Eram cerca de 60 pessoas, todos pedem a reabertura da feira.  Os feirantes que participaram no protesto simbólico, tencionavam montar as bancadas sem artigos, mas a Polícia Municipal não autorizou. Em alternativa, foram colocados panos no chão.

A famosa Feira da Ladra está proíbida desde março (reabriu com o desconfinamento mas voltou logo a fechar) e, mesmo assim, a Câmara Municipal de Lisboa continua a cobrar as taxas de ocupação. “Se não estamos a trabalhar por que é que temos que estar a pagar taxas de ocupação? Sem receitas, como é que as pessoas podem fazer o pagamento das taxas de ocupação, se este é o único rendimento? É impossível”, disse Sandra Raposo em representação dos manifestantes.

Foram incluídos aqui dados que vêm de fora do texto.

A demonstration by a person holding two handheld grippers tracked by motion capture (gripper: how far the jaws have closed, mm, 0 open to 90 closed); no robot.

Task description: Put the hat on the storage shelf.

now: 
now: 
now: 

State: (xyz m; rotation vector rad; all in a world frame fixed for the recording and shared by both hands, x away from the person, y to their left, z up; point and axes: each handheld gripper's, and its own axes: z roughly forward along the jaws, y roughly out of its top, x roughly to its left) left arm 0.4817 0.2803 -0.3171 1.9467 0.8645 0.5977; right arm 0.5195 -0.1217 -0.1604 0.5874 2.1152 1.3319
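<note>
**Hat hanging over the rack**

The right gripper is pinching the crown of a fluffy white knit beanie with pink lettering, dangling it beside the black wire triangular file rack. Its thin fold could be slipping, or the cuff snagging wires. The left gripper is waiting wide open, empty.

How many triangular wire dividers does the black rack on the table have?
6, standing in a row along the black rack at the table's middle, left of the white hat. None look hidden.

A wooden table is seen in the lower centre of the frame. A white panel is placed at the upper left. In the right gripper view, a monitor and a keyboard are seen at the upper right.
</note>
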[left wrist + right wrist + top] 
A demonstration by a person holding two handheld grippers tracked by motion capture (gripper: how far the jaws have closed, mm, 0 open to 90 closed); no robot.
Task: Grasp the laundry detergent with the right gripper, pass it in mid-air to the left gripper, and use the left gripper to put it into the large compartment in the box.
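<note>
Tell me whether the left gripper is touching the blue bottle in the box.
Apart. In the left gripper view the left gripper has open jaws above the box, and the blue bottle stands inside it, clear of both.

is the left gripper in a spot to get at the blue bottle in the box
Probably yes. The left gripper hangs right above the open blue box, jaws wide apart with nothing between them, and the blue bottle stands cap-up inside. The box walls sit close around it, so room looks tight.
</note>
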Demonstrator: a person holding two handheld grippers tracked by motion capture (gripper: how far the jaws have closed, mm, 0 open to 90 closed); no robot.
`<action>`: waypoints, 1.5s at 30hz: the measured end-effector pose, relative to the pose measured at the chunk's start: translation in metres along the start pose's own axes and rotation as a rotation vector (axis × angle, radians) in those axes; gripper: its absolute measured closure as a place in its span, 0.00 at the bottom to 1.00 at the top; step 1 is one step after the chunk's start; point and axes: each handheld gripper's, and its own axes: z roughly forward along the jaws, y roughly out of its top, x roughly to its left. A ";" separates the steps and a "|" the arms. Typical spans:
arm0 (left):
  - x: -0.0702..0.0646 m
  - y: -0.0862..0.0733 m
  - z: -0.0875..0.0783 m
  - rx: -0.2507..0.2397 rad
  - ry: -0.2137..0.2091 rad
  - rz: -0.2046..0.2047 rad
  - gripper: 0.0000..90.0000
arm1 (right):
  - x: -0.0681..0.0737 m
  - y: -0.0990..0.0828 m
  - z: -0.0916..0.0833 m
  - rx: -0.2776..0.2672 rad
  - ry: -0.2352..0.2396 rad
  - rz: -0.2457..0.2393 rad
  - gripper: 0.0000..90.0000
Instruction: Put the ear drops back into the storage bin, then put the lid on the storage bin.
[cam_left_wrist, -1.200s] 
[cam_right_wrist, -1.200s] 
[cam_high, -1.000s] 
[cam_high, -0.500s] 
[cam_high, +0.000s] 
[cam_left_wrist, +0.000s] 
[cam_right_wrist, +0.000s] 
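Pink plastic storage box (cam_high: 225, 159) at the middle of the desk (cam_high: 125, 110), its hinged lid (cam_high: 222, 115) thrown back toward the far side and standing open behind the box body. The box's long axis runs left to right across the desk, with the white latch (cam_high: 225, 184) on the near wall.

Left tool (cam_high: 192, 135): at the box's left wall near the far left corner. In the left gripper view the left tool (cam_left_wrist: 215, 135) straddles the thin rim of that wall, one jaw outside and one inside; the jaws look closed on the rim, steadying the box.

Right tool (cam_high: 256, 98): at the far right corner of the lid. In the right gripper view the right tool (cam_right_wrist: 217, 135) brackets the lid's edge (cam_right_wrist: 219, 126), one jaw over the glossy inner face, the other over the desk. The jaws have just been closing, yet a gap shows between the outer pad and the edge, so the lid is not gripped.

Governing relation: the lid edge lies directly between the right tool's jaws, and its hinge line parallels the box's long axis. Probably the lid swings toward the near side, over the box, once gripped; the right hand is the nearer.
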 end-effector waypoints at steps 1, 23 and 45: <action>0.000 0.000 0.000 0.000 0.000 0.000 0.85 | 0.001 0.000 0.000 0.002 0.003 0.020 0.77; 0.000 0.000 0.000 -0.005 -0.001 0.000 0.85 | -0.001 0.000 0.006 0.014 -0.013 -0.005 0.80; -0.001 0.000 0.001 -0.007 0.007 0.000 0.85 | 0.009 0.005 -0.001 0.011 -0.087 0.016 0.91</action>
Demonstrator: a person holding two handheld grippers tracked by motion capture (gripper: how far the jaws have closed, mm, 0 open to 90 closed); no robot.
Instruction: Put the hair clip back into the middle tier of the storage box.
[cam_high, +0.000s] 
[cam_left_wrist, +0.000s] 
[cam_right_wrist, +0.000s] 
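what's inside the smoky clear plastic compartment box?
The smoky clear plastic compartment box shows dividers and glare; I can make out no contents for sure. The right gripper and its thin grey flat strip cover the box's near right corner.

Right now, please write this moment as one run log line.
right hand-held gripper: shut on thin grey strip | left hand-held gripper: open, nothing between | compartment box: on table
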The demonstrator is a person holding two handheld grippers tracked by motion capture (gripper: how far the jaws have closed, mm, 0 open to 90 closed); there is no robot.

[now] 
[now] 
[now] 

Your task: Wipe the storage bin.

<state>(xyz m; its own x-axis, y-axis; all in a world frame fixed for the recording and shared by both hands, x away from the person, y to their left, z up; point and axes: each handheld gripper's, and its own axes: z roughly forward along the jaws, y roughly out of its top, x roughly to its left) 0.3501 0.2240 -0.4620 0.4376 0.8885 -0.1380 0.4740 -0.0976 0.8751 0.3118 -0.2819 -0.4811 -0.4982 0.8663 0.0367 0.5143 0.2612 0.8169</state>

Sandra Raposo apontou que o município reduziu as rendas nos mercados da Ribeira e de Campo de Ourique e isentou os vendedores das taxas de ocupação, quando os da Feira da Ladra continuam a ser taxados.

Nos últimos seis meses apenas se realizaram seis feiras. Normalmente, a Feira da Ladra acontece aos sábados de manhã. Para além dos vendedores de roupa, de sapatos, de utensílios diversos, a feira tornou-se famosa pelas bancas de quinquilharia e de objetos em segunda mão, velharias e, às vezes, antiguidades.

Para obterem respostas do município, os feirantes agendaram novos protestos para segunda e terça-feira.

Na segunda-feira vão estar junto à Assembleia da República, das 10:00 às 14:00, e, na terça-feira, pretendem estar novamente na Feira da Ladra, das 08:00 às 14:00.